Hoffman thinks this, in part, because he sees physics as already going in this direction. He’s heard that “spacetime is doomed”, he’s heard that quantum mechanics is contextual and has no local realism, he’s heard that quantum gravity researchers think the world might be a hologram and space-time has a finite number of bits. This all “rhymes” enough with his proposal that he’s confident physics has his back.

Hoffman is trained in psychology. He seems to know his philosophy, at least enough to engage with the literature there. But he is absolutely not a physicist, and it shows. Time and again it seems like he relies on “pop physics” accounts that superficially match his ideas without really understanding what the physicists are actually talking about.

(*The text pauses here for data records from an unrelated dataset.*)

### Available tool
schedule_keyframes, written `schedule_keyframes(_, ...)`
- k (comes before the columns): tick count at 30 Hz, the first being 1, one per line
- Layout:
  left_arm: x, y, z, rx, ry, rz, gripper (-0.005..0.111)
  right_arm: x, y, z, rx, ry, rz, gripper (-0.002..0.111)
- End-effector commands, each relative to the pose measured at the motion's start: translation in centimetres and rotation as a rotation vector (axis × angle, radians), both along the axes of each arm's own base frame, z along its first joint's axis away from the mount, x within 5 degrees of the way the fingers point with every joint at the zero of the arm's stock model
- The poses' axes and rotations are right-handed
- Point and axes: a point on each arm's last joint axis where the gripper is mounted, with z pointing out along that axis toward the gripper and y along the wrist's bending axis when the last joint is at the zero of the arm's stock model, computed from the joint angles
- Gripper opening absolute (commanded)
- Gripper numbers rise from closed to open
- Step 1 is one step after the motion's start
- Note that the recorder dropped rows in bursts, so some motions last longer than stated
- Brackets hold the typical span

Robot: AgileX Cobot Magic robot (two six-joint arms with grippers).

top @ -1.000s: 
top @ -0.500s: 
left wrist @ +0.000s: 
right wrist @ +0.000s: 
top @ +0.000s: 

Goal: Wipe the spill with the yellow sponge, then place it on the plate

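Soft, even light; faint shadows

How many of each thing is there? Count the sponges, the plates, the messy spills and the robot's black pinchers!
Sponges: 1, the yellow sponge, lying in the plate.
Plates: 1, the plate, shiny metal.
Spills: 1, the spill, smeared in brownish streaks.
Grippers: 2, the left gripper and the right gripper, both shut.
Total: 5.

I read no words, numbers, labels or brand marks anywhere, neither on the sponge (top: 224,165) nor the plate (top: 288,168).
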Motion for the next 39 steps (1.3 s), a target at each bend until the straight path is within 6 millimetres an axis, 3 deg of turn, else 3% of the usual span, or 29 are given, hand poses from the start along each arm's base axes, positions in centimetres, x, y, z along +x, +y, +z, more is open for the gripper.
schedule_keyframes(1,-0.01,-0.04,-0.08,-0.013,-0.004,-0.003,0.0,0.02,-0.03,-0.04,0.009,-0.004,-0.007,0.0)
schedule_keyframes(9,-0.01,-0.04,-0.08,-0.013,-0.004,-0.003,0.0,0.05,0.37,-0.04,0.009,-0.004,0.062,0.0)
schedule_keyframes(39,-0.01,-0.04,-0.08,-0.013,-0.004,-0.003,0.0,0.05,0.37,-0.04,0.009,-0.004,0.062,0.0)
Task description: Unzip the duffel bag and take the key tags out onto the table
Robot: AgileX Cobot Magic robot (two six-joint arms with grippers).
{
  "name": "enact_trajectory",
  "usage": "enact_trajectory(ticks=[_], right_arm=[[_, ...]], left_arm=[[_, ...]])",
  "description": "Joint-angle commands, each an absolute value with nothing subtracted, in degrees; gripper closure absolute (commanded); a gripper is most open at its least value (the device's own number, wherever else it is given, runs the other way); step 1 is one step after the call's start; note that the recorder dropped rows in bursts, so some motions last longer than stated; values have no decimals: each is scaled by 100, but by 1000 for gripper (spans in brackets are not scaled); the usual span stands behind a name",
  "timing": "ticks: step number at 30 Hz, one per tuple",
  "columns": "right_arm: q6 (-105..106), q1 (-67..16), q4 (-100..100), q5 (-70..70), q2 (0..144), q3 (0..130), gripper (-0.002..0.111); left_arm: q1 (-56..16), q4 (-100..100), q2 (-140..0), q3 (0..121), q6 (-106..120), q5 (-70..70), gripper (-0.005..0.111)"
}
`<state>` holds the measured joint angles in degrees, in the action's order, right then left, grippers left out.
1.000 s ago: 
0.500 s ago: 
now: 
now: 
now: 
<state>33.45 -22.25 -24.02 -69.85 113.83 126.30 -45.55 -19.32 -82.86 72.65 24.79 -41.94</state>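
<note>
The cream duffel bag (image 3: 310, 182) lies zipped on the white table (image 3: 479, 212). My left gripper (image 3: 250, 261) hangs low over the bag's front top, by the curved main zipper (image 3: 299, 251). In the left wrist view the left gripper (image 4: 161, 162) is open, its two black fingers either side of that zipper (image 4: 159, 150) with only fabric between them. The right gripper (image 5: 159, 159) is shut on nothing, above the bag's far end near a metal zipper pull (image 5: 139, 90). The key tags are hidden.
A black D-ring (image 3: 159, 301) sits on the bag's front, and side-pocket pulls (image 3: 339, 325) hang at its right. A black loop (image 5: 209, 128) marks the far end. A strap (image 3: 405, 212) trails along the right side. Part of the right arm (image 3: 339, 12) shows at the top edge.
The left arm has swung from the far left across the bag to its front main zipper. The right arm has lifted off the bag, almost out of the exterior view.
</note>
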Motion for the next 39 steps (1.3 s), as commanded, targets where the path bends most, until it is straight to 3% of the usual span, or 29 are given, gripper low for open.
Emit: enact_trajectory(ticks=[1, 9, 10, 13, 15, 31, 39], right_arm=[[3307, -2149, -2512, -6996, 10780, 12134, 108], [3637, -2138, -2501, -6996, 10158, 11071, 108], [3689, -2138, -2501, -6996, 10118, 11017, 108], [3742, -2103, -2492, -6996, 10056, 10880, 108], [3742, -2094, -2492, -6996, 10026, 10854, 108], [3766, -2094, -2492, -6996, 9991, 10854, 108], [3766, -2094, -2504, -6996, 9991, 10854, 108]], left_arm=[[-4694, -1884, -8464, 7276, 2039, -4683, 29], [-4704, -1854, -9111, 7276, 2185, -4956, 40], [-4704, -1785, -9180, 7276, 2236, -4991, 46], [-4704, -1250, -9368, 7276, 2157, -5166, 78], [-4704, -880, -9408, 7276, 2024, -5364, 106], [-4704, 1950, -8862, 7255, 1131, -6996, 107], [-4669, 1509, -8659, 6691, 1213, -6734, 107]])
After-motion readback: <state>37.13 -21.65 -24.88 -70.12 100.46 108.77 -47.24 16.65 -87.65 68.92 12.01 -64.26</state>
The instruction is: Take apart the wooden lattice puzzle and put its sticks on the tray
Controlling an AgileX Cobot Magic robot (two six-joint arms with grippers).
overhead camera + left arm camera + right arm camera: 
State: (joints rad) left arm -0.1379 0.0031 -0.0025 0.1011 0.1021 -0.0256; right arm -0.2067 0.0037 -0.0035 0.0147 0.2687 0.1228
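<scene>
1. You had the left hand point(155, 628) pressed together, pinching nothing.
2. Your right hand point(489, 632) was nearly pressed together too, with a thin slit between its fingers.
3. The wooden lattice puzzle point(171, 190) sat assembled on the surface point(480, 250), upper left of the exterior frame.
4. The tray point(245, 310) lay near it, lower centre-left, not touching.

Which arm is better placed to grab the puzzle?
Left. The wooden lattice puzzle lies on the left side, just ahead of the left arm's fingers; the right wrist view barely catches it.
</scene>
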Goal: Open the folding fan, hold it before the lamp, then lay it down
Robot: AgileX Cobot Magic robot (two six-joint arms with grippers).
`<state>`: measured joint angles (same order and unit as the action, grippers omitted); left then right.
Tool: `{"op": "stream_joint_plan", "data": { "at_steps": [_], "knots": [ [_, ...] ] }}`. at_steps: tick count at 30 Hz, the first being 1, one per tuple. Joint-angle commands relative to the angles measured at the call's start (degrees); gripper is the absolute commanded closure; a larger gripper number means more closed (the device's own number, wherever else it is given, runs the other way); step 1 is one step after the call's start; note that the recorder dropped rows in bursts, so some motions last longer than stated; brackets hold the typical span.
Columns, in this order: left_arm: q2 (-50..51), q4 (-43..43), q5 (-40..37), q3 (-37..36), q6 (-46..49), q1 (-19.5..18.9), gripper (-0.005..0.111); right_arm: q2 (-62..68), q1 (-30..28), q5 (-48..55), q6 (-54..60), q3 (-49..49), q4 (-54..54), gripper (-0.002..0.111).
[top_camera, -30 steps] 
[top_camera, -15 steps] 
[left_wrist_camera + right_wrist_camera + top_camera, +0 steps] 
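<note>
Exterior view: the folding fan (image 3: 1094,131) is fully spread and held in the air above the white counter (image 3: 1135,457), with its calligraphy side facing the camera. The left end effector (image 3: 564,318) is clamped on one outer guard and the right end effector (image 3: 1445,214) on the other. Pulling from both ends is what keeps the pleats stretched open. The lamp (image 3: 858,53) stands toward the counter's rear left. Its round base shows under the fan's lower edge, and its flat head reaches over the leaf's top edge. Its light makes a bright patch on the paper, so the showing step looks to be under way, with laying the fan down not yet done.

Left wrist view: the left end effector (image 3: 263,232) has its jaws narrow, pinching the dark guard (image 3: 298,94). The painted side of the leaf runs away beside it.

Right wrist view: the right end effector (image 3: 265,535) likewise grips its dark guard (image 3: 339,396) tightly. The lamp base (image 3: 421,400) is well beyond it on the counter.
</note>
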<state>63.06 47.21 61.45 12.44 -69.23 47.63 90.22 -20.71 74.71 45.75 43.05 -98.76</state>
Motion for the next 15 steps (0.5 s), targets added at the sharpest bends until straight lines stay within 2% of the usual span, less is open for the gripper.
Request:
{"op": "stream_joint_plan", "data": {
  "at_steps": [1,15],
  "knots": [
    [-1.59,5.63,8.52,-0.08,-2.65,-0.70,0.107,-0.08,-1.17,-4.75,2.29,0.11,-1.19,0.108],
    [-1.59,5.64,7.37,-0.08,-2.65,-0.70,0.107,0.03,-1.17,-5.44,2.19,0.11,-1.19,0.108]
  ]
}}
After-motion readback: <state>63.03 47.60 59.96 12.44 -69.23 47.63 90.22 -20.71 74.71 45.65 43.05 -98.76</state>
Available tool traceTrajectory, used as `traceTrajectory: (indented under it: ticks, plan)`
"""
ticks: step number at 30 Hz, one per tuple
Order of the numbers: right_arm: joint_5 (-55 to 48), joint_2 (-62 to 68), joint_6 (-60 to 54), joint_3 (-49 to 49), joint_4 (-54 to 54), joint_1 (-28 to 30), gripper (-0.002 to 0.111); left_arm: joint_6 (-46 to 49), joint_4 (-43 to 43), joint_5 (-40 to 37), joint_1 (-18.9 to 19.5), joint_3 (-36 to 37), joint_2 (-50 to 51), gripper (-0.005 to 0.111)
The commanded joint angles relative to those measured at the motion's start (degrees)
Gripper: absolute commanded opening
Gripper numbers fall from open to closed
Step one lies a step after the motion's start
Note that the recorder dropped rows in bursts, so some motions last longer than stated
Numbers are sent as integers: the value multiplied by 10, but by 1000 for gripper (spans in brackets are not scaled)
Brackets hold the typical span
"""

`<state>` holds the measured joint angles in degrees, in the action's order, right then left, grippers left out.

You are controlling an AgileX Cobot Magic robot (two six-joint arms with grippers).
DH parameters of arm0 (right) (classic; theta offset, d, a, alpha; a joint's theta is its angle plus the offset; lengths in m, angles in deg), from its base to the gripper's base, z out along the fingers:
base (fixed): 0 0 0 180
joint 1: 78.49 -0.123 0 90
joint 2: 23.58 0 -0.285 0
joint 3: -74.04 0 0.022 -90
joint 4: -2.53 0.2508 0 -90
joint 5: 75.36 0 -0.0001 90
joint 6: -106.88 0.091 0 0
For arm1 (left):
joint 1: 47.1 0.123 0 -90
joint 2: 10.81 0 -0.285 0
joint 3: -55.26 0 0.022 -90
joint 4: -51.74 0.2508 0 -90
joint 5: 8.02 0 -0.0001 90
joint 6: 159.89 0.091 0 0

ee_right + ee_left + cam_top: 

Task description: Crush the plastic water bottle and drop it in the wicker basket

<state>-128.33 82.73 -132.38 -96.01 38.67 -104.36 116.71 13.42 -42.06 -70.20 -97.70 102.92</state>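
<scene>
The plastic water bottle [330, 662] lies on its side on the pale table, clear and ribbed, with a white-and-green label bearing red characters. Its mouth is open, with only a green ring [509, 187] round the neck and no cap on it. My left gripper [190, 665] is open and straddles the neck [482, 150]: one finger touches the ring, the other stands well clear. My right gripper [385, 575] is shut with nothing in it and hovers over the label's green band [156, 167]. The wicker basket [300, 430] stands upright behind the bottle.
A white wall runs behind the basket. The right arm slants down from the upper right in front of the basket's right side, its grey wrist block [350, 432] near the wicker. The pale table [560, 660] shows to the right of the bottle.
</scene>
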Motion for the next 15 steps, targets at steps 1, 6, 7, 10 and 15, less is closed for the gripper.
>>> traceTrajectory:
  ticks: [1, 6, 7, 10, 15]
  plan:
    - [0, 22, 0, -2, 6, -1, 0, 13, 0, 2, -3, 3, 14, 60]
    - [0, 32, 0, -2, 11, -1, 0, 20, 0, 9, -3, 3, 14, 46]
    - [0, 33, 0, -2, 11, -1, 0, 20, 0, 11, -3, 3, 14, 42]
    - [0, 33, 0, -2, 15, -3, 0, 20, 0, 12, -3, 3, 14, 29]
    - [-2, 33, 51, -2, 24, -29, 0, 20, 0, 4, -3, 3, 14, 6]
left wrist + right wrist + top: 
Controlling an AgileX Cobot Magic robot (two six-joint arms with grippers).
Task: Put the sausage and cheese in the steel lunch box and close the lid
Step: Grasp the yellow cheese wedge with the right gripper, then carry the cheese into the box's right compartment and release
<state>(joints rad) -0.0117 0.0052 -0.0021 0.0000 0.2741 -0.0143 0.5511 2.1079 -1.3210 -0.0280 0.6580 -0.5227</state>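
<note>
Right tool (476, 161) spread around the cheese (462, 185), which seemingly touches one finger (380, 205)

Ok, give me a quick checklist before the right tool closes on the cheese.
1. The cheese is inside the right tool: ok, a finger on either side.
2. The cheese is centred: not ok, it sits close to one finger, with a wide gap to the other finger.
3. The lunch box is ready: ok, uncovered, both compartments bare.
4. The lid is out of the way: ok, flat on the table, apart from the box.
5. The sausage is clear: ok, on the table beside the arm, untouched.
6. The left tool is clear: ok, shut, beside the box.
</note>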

He keeps up best when it comes to interpretations of quantum mechanics, a field where concepts from philosophy play a meaningful role. He covers the reasons why quantum mechanics keeps philosophers up at night: Bell’s Theorem, which shows that a theory that matches the predictions of quantum mechanics cannot both be “realist”, with measurements uncovering pre-existing facts about the world, and “local”, with things only influencing each other at less than the speed of light, the broader notion of contextuality, where measured results are dependent on which other measurements are made, and the various experiments showing that both of these properties hold in the real world.

These two facts, and their implications, have spawned a whole industry of interpretations of quantum mechanics, where physicists and philosophers decide which side of various dilemmas to take and how to describe the results. Hoffman quotes a few different “non-realist” interpretations: Carlo Rovelli’s Relational Quantum Mechanics, Quantum Bayesianism/QBism, Consistent Histories, and whatever Chris Fields is into. These are all different from one another, which Hoffman is aware of. He just wants to make the case that non-realist interpretations are reasonable, that the physicists collectively are saying “maybe reality doesn’t exist” just like he is.

The problem is that Hoffman’s proposal is not, in the quantum mechanics sense, non-realist. Yes, Hoffman thinks that the things we observe are just an “interface”, that reality is really a network of conscious agents. But in order to have a non-realist interpretation, you need to also have other conscious agents not be real. That’s easily seen from the old “Wigner’s friend” thought experiment, where you put one of your friends in a Schrodinger’s cat-style box. Just as Schrodinger’s cat can be both alive and dead, your friend can both have observed something and not have observed it, or observed something and observed something else. The state of your friend’s mind, just like everything else in a non-realist interpretation, doesn’t have a definite value until you measure it.

Hoffman’s setup doesn’t, and can’t, work that way. His whole philosophical project is to declare that certain things exist and others don’t: the sun doesn’t exist, conscious agents do. In a non-realist interpretation, the sun and other conscious agents can both be useful descriptions, but ultimately nothing “really exists”. Science isn’t a catalogue of what does or doesn’t “really exist”, it’s a tool to make predictions about your observations.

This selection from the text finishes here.